OVERDOSE DE TRAGÉDIAS

 Meu estoque de fortes emoções está no fim. Será que o mundo pode esperar por uma recarga rápida? Um fim de semana sem catástrofes, será que é pedir muito? Será que estamos vivendo uma greve branca dos anjos? Deus renunciou ao posto e saiu à francesa? São Pedro trancou os portões dos céus e jogou as chaves fora?

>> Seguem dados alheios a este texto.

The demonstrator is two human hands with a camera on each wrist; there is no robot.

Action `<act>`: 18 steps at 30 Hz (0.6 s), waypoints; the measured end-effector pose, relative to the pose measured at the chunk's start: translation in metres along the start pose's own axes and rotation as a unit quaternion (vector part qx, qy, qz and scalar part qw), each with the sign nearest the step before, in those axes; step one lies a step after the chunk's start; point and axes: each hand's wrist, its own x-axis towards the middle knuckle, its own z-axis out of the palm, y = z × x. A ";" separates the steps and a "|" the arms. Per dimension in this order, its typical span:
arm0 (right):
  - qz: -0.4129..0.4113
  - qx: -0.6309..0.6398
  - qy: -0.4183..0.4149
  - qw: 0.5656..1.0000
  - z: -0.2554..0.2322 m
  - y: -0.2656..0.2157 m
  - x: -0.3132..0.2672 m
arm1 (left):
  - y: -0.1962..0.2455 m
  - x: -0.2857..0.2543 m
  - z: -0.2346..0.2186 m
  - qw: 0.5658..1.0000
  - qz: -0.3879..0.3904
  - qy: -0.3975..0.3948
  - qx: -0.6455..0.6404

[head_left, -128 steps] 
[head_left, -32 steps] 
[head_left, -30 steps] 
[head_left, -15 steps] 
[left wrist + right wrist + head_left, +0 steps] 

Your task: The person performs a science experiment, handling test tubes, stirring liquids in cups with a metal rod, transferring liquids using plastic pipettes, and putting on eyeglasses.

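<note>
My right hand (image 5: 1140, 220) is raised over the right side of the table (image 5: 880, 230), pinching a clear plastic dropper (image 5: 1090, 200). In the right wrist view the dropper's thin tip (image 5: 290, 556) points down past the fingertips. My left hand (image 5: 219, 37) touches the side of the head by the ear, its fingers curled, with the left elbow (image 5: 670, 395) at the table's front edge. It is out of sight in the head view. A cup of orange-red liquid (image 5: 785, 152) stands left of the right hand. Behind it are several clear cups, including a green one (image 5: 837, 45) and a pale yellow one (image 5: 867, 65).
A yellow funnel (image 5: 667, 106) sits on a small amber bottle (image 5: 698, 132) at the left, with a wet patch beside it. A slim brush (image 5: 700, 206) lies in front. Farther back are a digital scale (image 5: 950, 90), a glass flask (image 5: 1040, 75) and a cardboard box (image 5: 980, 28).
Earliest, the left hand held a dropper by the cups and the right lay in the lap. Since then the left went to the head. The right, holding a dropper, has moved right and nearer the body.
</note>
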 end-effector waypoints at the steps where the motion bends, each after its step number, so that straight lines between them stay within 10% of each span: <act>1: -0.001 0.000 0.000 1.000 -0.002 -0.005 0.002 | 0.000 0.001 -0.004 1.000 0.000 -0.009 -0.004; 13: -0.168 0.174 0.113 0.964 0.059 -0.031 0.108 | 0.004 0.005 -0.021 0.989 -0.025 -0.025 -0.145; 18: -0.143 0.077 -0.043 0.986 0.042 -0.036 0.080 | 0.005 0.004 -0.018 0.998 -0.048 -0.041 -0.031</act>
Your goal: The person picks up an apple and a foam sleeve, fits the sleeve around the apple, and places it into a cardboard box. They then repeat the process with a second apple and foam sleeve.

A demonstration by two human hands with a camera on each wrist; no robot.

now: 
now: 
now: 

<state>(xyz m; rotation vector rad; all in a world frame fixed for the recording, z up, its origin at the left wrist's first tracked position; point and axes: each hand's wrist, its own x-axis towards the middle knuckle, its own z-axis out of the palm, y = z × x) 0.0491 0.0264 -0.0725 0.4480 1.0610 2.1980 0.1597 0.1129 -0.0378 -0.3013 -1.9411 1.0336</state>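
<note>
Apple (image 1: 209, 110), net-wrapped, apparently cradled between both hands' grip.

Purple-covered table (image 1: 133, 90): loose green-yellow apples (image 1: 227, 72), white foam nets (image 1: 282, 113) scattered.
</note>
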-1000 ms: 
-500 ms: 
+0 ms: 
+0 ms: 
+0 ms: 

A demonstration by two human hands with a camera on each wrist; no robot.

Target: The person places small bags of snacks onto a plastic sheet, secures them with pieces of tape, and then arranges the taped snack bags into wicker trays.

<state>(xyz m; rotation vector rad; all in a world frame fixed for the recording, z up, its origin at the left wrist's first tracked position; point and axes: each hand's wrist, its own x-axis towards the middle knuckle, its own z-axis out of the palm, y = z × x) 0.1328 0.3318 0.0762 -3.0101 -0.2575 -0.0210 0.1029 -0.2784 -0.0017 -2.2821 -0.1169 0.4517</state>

Tô começando a crer que viver num mundo interconectado demais faz mal ao coração. Como cigarro, bebida, ou outra droga qualquer. Não dá tempo nem de assimilar uma tragédia e lá vem outra, pior ainda. Quando as notícias chegavam via ondas dos rádios, telex, fax, só no dia seguinte, impressas nos jornalões, tínhamos tempo de saber e depois assimilar a dor dos mortos -- nossos ou dos outros -- no jantar à noite, vendo novela, ou tomando chopp com os amigos, no pé sujo da esquina. Ou de mastigá-la com café preto e pão dormido, no outro dia, de manhã. Havia tempo prá enxugar as lágrimas. Sinceras ou de crocodilos.

Agora, não. Vivemos aos sobressaltos. São tragédias que se superpõem umas às outras. Diariamente. Como tintas de uma tela, que nunca mais se acaba de pintar, em camadas. E o trabalho desse artista macabro vai ficando horrendo, pois ele não espera que as camadas de tinta fresca, sequem com o tempo. Tempo? Tempo não há mais. Não sei nem porquê ainda usamos relógios. Enquanto isso, o sangue das vítimas escorre, e mistura-se com o de outras vítimas, num ritual de arte e fúria dos deuses. Estarão eles engendrando o fim dos tempos? Essa é uma tela que nem Picasso conseguiria pintá-la.